§ **PROBLEM TO WORK ON**
What is the number of lines in the listing that contain "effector"? Give that number only.

§ **DATASET RECORDS**
BEGIN

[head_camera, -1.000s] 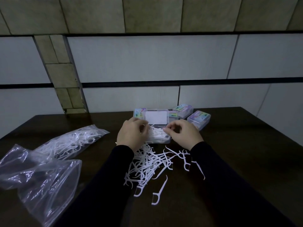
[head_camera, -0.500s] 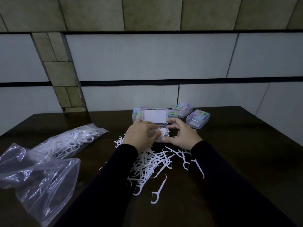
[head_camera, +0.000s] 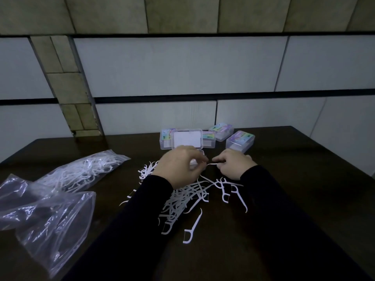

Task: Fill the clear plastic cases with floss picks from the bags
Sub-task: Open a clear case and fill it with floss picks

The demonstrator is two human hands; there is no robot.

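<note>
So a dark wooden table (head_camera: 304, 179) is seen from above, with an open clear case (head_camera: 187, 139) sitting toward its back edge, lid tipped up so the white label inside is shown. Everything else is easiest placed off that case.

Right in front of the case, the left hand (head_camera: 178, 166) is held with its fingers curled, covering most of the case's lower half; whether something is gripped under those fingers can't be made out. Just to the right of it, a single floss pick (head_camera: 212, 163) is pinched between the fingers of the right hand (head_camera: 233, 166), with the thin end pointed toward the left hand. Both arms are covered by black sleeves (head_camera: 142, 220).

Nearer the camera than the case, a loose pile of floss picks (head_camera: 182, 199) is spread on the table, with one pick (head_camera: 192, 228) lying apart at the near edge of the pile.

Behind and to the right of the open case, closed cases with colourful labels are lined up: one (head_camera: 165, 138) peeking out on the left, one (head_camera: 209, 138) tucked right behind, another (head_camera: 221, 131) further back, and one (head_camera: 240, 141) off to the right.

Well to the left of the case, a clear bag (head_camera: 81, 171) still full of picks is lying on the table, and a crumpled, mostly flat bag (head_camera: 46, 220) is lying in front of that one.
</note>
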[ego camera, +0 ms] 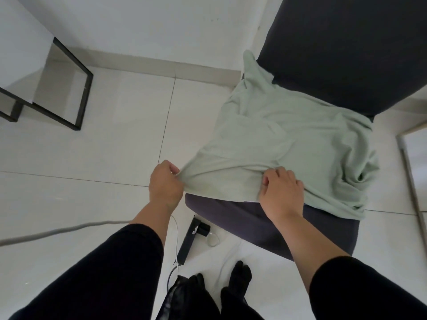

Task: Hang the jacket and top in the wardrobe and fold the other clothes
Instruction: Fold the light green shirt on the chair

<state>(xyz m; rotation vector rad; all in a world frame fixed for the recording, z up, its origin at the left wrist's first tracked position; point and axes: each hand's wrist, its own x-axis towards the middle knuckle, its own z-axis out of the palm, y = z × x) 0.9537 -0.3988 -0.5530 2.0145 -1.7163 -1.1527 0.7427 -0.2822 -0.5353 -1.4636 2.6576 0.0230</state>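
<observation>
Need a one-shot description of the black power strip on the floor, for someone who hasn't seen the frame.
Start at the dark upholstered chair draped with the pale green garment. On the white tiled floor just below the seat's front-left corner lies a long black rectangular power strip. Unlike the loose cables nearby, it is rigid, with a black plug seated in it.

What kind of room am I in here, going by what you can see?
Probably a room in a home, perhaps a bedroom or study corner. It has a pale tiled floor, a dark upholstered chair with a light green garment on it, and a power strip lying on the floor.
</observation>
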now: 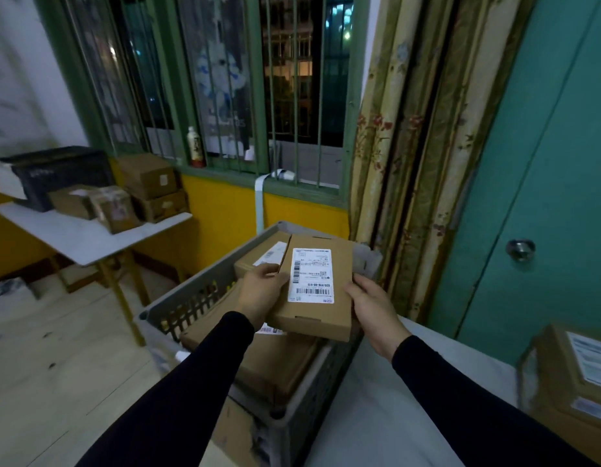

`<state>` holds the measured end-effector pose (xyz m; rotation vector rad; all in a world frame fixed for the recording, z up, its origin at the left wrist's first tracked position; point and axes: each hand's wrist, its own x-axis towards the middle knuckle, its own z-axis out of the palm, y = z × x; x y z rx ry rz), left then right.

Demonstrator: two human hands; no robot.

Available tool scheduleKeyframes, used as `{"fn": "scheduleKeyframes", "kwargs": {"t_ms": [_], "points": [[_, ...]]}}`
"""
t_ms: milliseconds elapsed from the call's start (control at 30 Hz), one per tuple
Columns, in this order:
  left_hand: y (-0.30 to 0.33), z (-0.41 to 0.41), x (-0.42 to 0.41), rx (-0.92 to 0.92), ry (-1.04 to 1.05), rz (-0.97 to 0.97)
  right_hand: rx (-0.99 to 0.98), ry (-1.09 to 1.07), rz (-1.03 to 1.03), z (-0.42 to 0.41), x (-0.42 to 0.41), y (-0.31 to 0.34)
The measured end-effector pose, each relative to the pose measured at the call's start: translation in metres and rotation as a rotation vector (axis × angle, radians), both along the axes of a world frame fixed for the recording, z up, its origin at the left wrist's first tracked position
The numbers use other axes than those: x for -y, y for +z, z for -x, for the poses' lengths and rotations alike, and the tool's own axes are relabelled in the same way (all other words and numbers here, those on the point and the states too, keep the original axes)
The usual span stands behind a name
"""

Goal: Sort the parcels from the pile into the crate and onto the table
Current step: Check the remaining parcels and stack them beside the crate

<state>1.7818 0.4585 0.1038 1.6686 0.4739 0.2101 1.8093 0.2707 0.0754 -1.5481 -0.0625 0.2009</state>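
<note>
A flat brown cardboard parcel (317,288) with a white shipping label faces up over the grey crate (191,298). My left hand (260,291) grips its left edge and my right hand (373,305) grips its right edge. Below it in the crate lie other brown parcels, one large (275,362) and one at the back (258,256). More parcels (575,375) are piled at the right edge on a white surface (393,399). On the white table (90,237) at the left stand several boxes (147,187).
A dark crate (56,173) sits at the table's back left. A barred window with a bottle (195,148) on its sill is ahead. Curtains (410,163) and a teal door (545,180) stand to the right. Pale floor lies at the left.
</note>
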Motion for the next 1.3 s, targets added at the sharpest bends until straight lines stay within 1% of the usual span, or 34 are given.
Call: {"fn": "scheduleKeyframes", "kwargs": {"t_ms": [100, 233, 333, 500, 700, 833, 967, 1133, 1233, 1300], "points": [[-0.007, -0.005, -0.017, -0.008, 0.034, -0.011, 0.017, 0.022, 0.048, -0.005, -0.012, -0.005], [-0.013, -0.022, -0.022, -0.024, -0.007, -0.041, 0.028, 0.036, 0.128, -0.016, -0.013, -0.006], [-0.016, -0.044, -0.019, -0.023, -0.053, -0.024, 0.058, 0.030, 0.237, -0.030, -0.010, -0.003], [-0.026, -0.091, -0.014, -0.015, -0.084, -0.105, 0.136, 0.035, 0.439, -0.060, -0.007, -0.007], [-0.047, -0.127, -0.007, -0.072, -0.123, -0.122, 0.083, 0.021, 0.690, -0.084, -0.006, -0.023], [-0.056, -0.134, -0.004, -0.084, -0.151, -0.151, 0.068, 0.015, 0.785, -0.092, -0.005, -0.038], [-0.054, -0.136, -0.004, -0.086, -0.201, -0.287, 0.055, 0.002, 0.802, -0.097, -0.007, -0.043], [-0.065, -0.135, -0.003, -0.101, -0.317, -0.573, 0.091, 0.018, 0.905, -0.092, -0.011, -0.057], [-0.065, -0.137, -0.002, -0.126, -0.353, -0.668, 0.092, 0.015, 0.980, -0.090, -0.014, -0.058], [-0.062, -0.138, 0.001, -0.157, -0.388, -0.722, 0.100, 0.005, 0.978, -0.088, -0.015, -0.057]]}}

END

§ **TASK ANSWER**
2